As long as everything needed to boot is contained in a single partition you don't need a fstab: udev, hal and pmount take care of the rest, procfs, sysvfs, devpts, usbfs, shm are mounted by sysvinit.
All what is left is a tool to create the xorg.conf while booting (those tools exist and just need to be called early).
Everything else is just a matter of convenience: enhancing the live span of the USB key by changing data into tmpfs, etc.; if passwordless logins are required then xsession and inittab need to be changed; new ssh host keys generated on boot; small stuff.
With ordinary flash storage, jffs2 and something to reduce write access is a good idea: perhaps unionfs for /var/ and /home/, bind mounting /tmp/ on /var/tmp/), but that's also not strictly necessary.
Mostly it boils down to running the xorg-creation script at every boot time.
There are various tools to do that. Some are here, but there is surely more. (Enrico's note: do we have anything in Debian that we can install and just does that?)
Since USB and PS/2 mice share the same device since kernel 2.6, that part of xorg.conf doesn't strictly need to be detected, same for the keyboard (alps and synaptic touchpads can be easily detected) and X.org can use the screen's ddc info although it's not always reliable.
It can boil down to just detecting the video chipset: something like this, that uses PCI IDs from discover1-data.
It can also become a lot easier with X.org's own ddc detection, which almost boils down to configuring input devices and selecting the video driver.

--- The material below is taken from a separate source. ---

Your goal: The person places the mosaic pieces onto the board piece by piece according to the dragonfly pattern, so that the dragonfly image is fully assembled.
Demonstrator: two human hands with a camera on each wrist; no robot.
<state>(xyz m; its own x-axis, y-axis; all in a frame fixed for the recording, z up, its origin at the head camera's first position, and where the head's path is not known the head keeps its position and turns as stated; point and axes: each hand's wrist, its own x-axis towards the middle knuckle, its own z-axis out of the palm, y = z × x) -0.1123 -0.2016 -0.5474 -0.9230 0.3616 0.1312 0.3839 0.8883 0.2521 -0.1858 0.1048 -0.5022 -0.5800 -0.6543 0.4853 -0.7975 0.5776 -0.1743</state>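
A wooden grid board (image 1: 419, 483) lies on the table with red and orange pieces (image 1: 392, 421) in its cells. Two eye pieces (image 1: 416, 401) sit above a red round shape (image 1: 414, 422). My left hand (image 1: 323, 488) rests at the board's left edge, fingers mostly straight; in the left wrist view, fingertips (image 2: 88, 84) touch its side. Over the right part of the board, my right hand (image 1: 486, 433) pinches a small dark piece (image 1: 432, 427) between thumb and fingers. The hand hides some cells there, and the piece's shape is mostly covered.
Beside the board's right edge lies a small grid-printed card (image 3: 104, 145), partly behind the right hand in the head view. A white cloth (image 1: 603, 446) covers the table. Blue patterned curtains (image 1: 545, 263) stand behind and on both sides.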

If I understand Daniel Stone correctly, X.org will soon improve its detection routines (fail safe X (auto-)configuration) as well in X.org 7.3.
xresprobe is in debian: it's pretty similar to ddcxinfo-kanotix, both forked off RedHat's kudzu package - and all fail miserably on amd64. That's why ddcxinfo has a fallback to 1024*768 @75 Hz which "always works (+manual overrides)".